Recrutement et formation des bénévoles

Les bénévoles de WLR peuvent assumer divers rôles tels que celui de lecteur, de promoteur de la lecture, de responsable de bibliothèque ou d’organisateur d'autres activités de vulgarisation. Les parents aussi s'impliquent en lisant à leurs enfants. Ils sont considérés comme des bénévoles s'ils assistent aux séances de lecture de WLR et lisent à leurs enfants les livres qu'ils empruntent.

Atteindre les lecteurs bénévoles

La première étape du processus consiste à recruter les candidats ou candidates de tout âge qui remplissent les critères. Le recrutement est annoncé verbalement ou via les organisations de jeunes ou de femmes, le site web du programme, les réseaux sociaux, les événements publics, etc.

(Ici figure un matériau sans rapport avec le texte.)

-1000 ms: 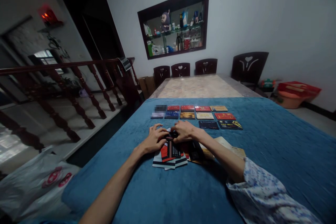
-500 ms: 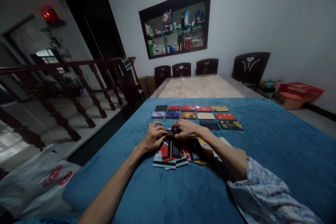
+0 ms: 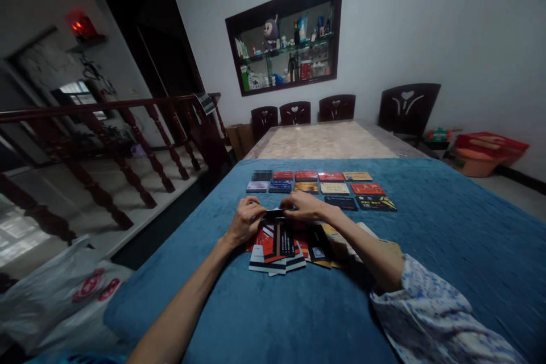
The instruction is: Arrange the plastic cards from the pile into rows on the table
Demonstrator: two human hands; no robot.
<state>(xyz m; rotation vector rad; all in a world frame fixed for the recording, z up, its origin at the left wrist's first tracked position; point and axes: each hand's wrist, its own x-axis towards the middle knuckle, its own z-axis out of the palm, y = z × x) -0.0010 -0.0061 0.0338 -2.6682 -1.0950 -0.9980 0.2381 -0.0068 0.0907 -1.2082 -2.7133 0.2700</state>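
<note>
Between my two hands is a dark card or small stack of cards (image 3: 275, 214), seen nearly edge-on. My left hand (image 3: 245, 220) pinches its left end, and my right hand (image 3: 302, 206) grips its right end. Just below them lies a loose pile of overlapping cards, with a red and black card (image 3: 277, 244) on top of white striped cards (image 3: 267, 262). A black card (image 3: 318, 243) and yellowish cards lie to the right, partly under my right forearm. Beyond my hands, cards stand in neat rows, among them a black and yellow VIP card (image 3: 375, 203) and a dark blue one (image 3: 340, 203).
A blue cloth (image 3: 222, 307) covers the near part of the table, with its bare patterned top (image 3: 315, 141) behind. Dark chairs (image 3: 407, 108) stand around the far end. A wooden railing (image 3: 170, 165) and white plastic bags (image 3: 72, 301) are at the left.
The dark card between my hands has lifted and tilted slightly. My left fingers have closed in on its left end, while my right hand has hardly moved.
</note>
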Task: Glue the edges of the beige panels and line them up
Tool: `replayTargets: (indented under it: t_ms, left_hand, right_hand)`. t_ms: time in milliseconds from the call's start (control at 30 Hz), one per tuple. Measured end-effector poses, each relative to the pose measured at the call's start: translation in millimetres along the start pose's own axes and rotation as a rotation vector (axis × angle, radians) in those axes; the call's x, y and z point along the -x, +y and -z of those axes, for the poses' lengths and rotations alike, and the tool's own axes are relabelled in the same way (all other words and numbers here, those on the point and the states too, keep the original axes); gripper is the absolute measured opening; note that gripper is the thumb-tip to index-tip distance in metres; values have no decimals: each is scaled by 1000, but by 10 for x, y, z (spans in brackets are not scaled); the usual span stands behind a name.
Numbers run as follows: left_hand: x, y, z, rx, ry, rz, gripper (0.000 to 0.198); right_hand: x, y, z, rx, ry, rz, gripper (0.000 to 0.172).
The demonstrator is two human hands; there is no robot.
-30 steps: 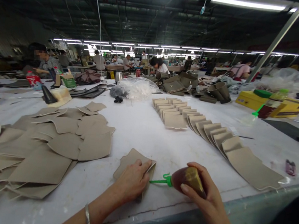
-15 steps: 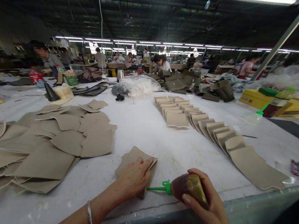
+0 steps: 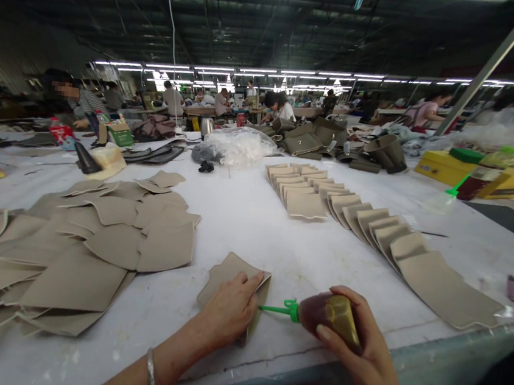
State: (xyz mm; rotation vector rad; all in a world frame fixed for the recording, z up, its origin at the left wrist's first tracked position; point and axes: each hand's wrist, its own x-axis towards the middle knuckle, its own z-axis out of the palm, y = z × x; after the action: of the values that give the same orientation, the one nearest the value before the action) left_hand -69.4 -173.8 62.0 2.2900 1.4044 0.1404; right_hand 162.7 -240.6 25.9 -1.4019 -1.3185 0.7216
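My left hand (image 3: 229, 309) presses down with closed fingers on a folded beige fabric piece (image 3: 226, 271) lying on the white table (image 3: 254, 217) near its front edge. My right hand (image 3: 351, 340) is wrapped round a brown glue bottle (image 3: 329, 313). The bottle's green nozzle (image 3: 278, 309) points left and touches the right edge of that piece. A bracelet shows on my left wrist.
A loose heap of beige cut pieces (image 3: 72, 246) covers the left of the table. An overlapped row of beige pieces (image 3: 372, 229) runs along the right. A clear plastic bag (image 3: 239, 144), yellow boxes (image 3: 484, 170) and another glue bottle (image 3: 466, 184) lie farther back. Other people work at distant tables.
Both hands stay on the piece and the bottle. The nozzle tip has shifted slightly along the piece's right edge, and the view has tilted a little.
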Motion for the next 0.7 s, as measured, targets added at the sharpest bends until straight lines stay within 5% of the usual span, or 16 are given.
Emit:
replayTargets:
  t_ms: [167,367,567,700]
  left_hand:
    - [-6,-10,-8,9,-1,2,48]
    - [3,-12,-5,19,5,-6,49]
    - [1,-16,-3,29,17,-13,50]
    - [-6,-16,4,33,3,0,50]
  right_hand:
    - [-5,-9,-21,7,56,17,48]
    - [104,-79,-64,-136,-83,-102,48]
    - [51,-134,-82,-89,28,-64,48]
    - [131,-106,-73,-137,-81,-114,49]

Critères de recrutement des lecteurs bénévoles

Les bénévoles ne sont pas tenus d'avoir fait des études poussées. Mais, ils doivent aimer les enfants et la lecture et être disponibles et motivés. Cela suppose la capacité de manifester une attitude responsable, passionnée et dévouée vis-à-vis du travail. Ils doivent aussi résider dans le même quartier que les familles afin de gagner leur confiance.

Contenu de la formation

Taghyeer se charge de la formation des bénévoles. Organisée trois fois par an, elle dure deux jours et porte sur le renforcement des capacités dans divers domaines, dont l'enseignement, la communication, le renforcement de l'assurance et les aptitudes relationnelles. Les participants apprennent également à gérer le temps, à planifier et à s’organiser financièrement. Ils apprennent à créer et gérer une bibliothèque, mais aussi à lire en public.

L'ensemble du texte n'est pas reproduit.